— Your assignment —
Would you please copy every line of the material that follows, exactly as it reads?

— Provided data —

--- START ---

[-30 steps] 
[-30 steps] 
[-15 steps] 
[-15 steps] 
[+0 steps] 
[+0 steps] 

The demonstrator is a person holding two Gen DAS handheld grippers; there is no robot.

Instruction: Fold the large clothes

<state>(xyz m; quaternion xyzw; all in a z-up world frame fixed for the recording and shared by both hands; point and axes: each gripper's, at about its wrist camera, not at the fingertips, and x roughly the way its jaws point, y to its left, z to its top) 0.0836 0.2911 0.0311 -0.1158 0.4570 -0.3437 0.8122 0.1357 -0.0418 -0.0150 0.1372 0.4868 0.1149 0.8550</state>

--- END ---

— Response to the exercise —
[-30 steps] 
[-30 steps] 
[-15 steps] 
[-15 steps] 
[+0 steps] 
[+0 steps] 

The demonstrator is a person holding two Gen DAS handheld grippers; there is no robot.

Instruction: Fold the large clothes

<state>(xyz m; quaternion xyzw; all in a z-up world frame fixed for the recording and shared by both hands; point and axes: each gripper's, at about its wrist camera, not at the fingertips, and x roughly the way its jaws point, y to its left, z to its top) 0.0836 0.2911 0.0311 -0.1158 0.4570 -0.3437 0.8122 0.1357 -0.0418 -0.0150 0.1372 0.4868 0.1149 0.8550</state>

What the exercise asked for is complete.